Tuesday, August 20, 2013

Kenali Potensi Anak


Tidak semua anak dapat mengungkapkan isi hati. Beberapa kasus kemarahan anak kepada orang tua akibat dari orang tua menuntut, memaksa, dan membanding-bandingkan tanpa melihat kemampuan anak. Nilai 9 dan 10 bukanlah standard kepintaran, mungkin dia mempunyai talenta yang lain. Sering kali tidak melihat talenta anak dan hanya memaksa. Orang tua terlalu sibuk, sehingga tidak tahu perkembangan anak. Perenungan awal yang harus kita ingat yaitu :
1. Melihat anak adalah anugerah Tuhan.
2. Tuhan punya BIG PLAN pada masing-masing anak.
3. Setiap anak berbeda (sifat, cara belajar, kemampuan, bakat, dll).

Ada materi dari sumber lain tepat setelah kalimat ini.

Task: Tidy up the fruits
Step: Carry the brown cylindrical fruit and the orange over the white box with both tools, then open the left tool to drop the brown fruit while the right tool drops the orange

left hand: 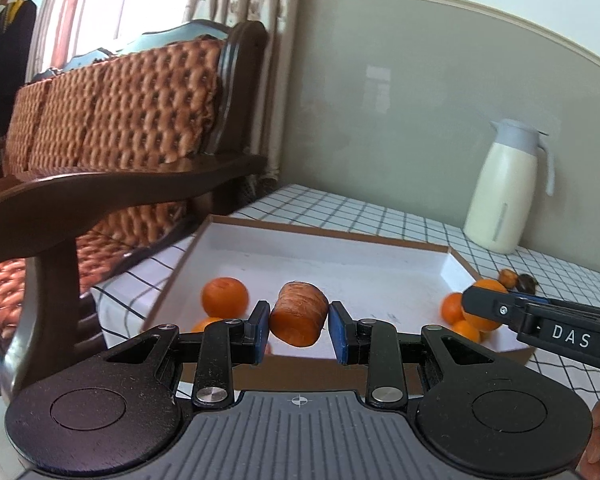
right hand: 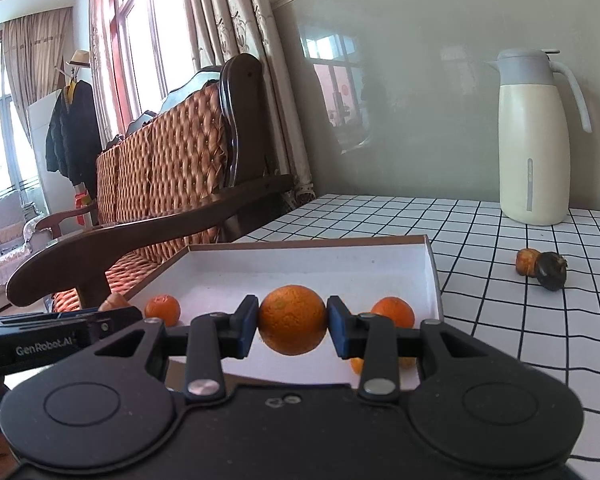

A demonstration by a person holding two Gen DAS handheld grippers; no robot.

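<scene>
My left gripper [left hand: 299, 320] is shut on a stubby carrot piece [left hand: 299, 314] and holds it above the near left part of the white tray [left hand: 340, 252]. My right gripper [right hand: 293, 322] is shut on an orange [right hand: 293, 320] over the tray's near edge [right hand: 434, 280]. In the left wrist view the right gripper [left hand: 485, 302] comes in from the right with its orange. In the right wrist view the left gripper [right hand: 116, 314] enters at the left, with a bit of the carrot [right hand: 115, 302] showing. Several oranges lie in the tray: one at the left [left hand: 225, 297], others at the right [left hand: 452, 308].
A cream jug [right hand: 534, 140] stands at the back right of the checked tablecloth [right hand: 500, 320]. Two small fruits, one orange [right hand: 528, 261] and one dark [right hand: 553, 270], lie on the cloth right of the tray. A wooden sofa armrest [left hand: 120, 184] stands close on the left.
</scene>
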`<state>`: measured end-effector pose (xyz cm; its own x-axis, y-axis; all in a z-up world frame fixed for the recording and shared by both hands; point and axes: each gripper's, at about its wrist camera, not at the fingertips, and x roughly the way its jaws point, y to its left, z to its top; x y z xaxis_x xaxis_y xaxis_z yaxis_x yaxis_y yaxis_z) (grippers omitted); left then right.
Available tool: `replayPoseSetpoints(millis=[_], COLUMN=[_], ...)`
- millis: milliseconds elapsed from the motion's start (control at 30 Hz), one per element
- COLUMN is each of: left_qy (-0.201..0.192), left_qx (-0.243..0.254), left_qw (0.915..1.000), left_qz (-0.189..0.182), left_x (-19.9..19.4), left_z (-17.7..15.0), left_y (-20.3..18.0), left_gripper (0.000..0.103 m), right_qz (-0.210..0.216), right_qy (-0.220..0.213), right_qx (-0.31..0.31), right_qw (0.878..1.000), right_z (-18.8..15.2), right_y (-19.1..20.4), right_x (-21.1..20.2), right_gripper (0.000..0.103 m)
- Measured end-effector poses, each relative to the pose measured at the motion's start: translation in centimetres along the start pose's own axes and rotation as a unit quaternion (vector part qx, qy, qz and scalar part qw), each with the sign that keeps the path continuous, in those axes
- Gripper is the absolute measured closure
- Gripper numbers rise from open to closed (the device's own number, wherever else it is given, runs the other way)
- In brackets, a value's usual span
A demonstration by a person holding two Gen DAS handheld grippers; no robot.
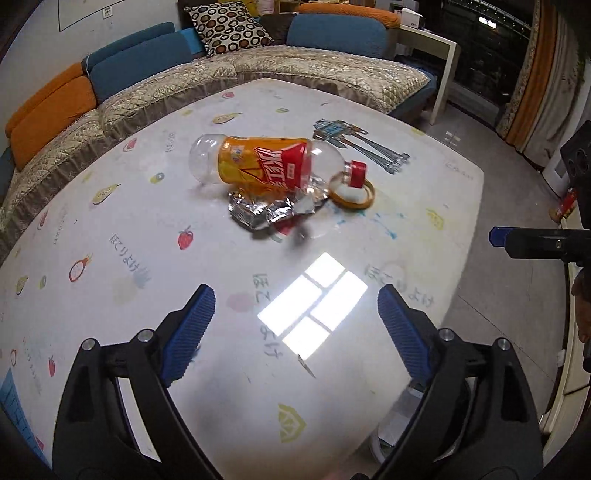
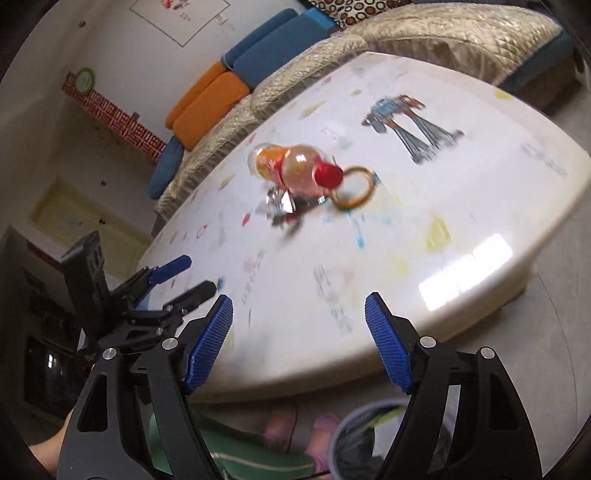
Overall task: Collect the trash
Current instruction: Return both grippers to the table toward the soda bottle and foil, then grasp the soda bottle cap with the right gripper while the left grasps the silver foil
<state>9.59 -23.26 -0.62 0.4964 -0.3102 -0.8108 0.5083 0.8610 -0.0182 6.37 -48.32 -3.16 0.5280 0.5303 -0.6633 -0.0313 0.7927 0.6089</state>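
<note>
A big white table with little fruit pictures on it fills most of both views, and the trash sits in one small heap near its middle. There is one plastic bottle lying on its side, with an orange and red label and a red cap. Right against it, on the near side, lies one crumpled silver wrapper. One roll of tape lies flat beside the cap, touching the bottle's neck or nearly so. That makes three things to pick up. The left gripper hangs above the near part of the table with its two blue fingers spread wide apart, and nothing is between them. The right gripper is also wide open and holds nothing (its view is blurry, so small things are hard to make out). It hangs just off the table's near edge, well apart from the heap. Nothing stands between either gripper and the trash, only bare tabletop and a bright patch of light. Behind the table runs a sofa with a quilted cover, blue and orange cushions, and one spotted pillow. Below the right gripper a grey bin shows on the floor beside the table.
</note>
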Motion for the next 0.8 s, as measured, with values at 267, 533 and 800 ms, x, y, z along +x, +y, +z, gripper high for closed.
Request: replayPoseSetpoints(millis=[267,533,800], left_qy=[0.013,0.016,0.01], left_qx=[0.017,0.017,0.02], left_qw=[0.9997,0.9997,0.9998], left_qz=[0.012,0.011,0.0], left_x=[6.4,10.7,13.0], left_z=[4.4,5.9,5.8], left_y=[2.0,3.7,3.8], left_gripper=[0.01,0.01,0.019], right_qz=[-0.017,-0.023,-0.005], right_qy=[0.012,0.042,0.063], right_qx=[-0.022,-0.083,-0.106], right_qw=[1.0,0.995,0.992], right_z=[7.6,11.1,10.4], right_y=[0.1,-0.1,-1.1], right_x=[6.2,11.6,13.6], right_gripper=[0.029,0.029,0.066])
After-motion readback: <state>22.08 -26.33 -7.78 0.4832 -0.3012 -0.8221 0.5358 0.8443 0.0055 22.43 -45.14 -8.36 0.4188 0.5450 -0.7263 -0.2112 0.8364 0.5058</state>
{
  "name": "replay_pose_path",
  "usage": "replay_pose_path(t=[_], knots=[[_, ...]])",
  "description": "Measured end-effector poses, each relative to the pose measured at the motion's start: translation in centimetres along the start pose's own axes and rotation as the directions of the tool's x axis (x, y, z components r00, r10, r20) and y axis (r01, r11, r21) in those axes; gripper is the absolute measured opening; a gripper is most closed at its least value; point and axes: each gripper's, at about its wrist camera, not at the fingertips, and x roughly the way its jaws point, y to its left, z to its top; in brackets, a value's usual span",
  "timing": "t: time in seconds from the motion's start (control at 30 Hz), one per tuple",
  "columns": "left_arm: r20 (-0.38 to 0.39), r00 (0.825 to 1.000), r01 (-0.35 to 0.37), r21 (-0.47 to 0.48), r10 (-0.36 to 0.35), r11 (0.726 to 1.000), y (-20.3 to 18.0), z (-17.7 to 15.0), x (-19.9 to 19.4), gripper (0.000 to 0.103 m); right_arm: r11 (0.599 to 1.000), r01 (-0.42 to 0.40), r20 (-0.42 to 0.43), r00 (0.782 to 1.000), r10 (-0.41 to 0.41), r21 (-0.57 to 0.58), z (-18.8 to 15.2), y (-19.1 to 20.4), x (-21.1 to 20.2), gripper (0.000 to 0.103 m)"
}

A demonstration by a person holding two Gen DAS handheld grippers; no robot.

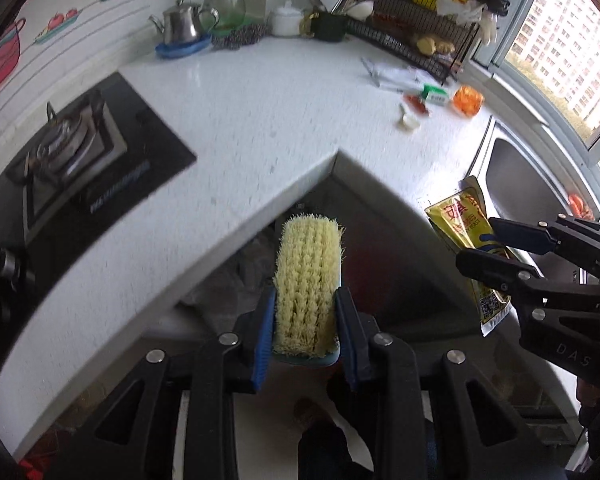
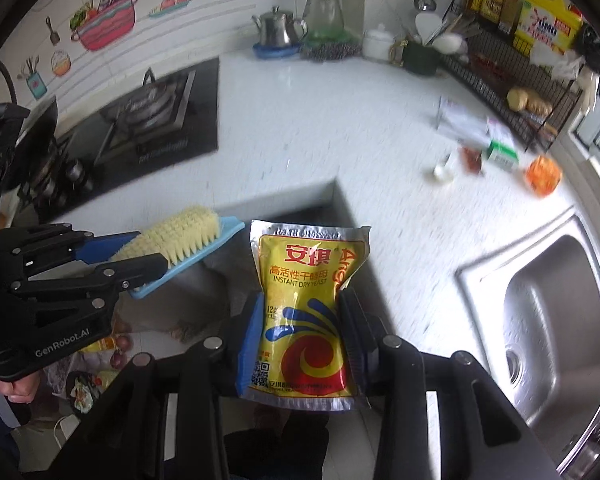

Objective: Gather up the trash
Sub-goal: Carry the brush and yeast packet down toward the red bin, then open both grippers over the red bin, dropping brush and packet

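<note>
Left claw point(image 1: 305, 320) closed on a scrubbing brush point(image 1: 307, 284), its blue pads pressing the two long sides of the pale blue back; the yellow bristles face the camera and the brush projects forward past the pads, over the inner corner of the white counter point(image 1: 260, 120). Right claw point(image 2: 300, 328) closed on a yellow yeast packet point(image 2: 304, 308), pads gripping its left and right edges at mid-height; the packet stands upright between them, its torn silver top above the fingertips and its lower seam near the camera. Both claws are held side by side in front of the counter's notch, brush to the left, packet to the right. Far right on the counter, near a wire rack point(image 1: 416, 28), lie small scraps: an orange wrapper point(image 1: 468, 100), a green-and-white box point(image 1: 436, 94), a red sachet point(image 1: 417, 104) and white papers point(image 1: 392, 76). A steel sink point(image 2: 540, 312) lies to the right, a gas stove point(image 1: 72, 148) to the left.
</note>
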Motion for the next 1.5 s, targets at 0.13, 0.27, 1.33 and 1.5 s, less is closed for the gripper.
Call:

Andreas dan Petrus bersaudara. Andreas bertobat terlebih dahulu daripada Petrus, tetapi di dalam kitab Perjanjian Baru Petrus lebih banyak tampil. Lalu apakah Yesus pernah membandingkan mereka. Amsal 29:17, Didiklah anakmu, maka ia akan memberikan ketenteraman kepadamu, dan mendatangkan sukacita kepadamu. Dianjurkan untuk mendidik, mengajar, dan mendisiplinkan. Efesus 6:4, Dan kamu, bapa-bapa, janganlah bangkitkan amarah di dalam hati anak-anakmu, tetapi didiklah mereka di dalam ajaran dan nasihat Tuhan. Jadi apapun yang dikatakan orang tua akan membentuk pribadi anak tersebut.

Harusnya kita menolong anak untuk tetap berada dalam ajaran Tuhan. Menolong anak menemukan potensi dirinya sebagai bentuk tanggung jawab kepada Tuhan. Menolong anak untuk menjadi seperti yang Tuhan mau. Orang tua lebih keras kepada anak-anak ketika bolos ke sekolah, daripada bolos ke Gereja.

Cara sederhana kita menolong anak menemukan potensi dirinya:
1. Miliki waktu bersamanya untuk melihat tingkah lakunya.
2. Perhatikan kegiatan apa yang sering dilakukannya atau lebih berminat pada hal-hal apa?
3. Memberikan berbagai macam stimulus atau rangsangan pada anak.

Daripada memaksa pada potensi yang tidak mereka punyai, dukunglah potensi yang mereka punya. Kerja sama dengan gurunya untuk melihat potensi anak. Lakukan tes psikologi dan bakat. Yang terakhir ajak ‎​berdoa bersama dan perhatikan cita-cita yang mereka kemukakan dalam doa.  Jangan mudah menghakimi anak bila anak tersebut melakukan kesalahan. Anak adalah anugerah Tuhan alangkah indahnya kalau semua orang dapat mengasuh anaknya untuk menjadi yang terbaik buat Tuhan.